Fritz Fend & Willy Messerschmitt

Fritz Fend had been a development engineer in aircraft construction during the Second World War. After his first cabin roller design as a vehicle for war invalids had shown the limits for non-motorised vehicles, he recalled his collaboration with his former employer, Prof. Messerschmitt. Together they further developed Fritz Fend’s initial idea, adhering to the iron rules of aircraft construction: optimised power-to-weight ratio, reliable propulsion, robust undercarriage and at the same time low consumption of resources, i.e. of material, construction time, space and fuel. The KR-200 came onto the market at the beginning of 1955 as a further developed cabin scooter. The Plexiglas dome opening to the side was reminiscent of a fighter plane, and the front wheel arches also looked like the stubs of wings. The “all-round glazing” also gave the cabin scooter mocking names such as “Man in Aspic” or “Snow White’s Coffin”.
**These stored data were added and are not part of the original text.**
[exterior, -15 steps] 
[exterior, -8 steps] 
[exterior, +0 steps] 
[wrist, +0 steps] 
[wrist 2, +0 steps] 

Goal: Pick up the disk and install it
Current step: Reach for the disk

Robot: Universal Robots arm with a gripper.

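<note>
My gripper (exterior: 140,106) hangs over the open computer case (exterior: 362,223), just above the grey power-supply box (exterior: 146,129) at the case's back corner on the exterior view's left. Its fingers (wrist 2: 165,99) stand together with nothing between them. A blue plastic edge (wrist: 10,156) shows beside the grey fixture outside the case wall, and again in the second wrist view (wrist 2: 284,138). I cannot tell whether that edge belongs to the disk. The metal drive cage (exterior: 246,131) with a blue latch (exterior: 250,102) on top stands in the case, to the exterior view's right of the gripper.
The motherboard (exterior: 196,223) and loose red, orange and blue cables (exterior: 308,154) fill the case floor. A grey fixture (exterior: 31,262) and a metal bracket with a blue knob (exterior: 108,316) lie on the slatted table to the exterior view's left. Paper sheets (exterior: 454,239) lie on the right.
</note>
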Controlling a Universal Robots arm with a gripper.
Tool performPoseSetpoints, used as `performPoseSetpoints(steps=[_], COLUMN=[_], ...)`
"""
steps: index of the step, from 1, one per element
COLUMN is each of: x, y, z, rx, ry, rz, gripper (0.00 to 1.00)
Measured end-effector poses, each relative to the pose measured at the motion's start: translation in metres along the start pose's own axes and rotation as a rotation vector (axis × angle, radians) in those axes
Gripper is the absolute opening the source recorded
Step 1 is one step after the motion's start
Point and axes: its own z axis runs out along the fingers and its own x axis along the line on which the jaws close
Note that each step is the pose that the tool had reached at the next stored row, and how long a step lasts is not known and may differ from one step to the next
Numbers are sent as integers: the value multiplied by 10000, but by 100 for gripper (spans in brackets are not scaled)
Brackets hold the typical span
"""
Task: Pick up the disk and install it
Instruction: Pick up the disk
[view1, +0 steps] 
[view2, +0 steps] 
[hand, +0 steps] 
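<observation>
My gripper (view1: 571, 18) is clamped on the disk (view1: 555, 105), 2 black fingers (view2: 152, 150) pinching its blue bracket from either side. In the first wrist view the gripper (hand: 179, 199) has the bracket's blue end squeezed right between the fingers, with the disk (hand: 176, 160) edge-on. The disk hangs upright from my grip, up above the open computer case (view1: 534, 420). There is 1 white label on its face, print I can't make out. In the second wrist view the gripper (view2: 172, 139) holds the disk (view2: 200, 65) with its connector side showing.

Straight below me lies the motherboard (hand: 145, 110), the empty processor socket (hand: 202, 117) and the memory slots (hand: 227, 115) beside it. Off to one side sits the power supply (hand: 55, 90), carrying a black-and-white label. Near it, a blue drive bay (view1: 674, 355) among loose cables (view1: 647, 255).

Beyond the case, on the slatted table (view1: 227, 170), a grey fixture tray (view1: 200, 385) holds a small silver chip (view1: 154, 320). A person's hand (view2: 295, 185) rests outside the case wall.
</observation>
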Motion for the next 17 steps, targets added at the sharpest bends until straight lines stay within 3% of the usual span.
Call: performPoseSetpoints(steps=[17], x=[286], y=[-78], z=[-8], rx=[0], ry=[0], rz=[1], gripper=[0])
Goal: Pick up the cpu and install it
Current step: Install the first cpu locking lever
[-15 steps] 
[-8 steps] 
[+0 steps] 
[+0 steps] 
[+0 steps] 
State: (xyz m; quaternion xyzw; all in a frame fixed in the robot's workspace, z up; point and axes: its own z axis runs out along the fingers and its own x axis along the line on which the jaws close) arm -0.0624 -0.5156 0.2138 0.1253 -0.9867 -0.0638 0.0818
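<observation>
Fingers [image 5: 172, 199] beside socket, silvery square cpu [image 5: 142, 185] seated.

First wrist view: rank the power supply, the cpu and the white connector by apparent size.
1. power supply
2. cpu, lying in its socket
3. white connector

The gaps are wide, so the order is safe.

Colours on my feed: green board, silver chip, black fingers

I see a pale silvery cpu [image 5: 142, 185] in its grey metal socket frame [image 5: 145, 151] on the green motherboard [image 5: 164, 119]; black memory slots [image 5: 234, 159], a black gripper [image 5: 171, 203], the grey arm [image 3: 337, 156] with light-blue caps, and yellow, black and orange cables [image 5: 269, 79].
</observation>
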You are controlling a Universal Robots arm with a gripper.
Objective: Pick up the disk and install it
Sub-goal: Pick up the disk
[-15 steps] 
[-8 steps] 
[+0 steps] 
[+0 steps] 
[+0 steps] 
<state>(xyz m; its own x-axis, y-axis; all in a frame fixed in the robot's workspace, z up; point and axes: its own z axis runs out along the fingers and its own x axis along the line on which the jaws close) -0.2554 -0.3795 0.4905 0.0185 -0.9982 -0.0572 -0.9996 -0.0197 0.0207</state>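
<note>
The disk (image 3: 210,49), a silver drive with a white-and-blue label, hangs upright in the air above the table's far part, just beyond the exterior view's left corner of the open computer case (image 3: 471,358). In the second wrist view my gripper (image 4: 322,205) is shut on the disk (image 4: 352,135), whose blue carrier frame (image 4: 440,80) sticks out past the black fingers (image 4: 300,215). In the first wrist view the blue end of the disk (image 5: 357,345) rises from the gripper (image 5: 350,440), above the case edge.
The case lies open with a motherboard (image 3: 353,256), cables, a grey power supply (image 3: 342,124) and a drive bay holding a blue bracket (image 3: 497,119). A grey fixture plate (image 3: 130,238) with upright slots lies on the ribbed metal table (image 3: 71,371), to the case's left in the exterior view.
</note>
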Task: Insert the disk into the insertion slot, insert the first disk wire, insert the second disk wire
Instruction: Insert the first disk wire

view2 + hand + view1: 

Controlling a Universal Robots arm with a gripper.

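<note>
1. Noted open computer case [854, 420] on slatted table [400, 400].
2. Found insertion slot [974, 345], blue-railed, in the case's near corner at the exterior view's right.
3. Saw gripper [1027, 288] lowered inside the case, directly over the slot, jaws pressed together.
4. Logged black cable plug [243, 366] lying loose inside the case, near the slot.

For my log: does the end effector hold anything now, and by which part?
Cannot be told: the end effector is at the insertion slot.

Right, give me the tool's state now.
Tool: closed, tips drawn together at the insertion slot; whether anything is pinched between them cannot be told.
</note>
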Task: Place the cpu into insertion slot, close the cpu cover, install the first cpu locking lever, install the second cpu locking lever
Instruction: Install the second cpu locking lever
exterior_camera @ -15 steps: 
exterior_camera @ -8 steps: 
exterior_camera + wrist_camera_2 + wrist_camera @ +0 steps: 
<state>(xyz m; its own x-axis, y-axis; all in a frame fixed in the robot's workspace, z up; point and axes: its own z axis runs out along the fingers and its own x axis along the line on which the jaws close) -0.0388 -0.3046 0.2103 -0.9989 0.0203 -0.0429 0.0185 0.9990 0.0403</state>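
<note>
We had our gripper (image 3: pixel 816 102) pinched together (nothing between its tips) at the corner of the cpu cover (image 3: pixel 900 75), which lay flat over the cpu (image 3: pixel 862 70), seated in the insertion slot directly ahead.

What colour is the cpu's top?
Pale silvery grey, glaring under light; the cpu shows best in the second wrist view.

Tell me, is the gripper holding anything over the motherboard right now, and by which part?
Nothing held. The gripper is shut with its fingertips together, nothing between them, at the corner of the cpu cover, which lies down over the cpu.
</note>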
Despite all its nicknames, the 90 km/h historic model was much sought-after because it could keep up with much larger and more expensive models on the road. The 191cc two-stroke engine with around ten horsepower drew its power from just one cylinder. In the first version, the mixture in the piston was compressed in a ratio of 6.6 : 1. The compression ratio was later reduced to 6.1 : 1, which cost half a horsepower, but made the already stable Fichtel & Sachs engine even more robust and less sensitive to heat. Thanks to the ingenious design and its air cooling, the engine got much less hot than the people under the glass bonnet. In the summer, therefore, people sometimes drove with the bonnet folded to the side, although the version with the folding top instead of the fixed dome was of course much more elegant. The engine was accessible through a rear wheel cover that could be folded upwards, allowing easy maintenance work from all sides.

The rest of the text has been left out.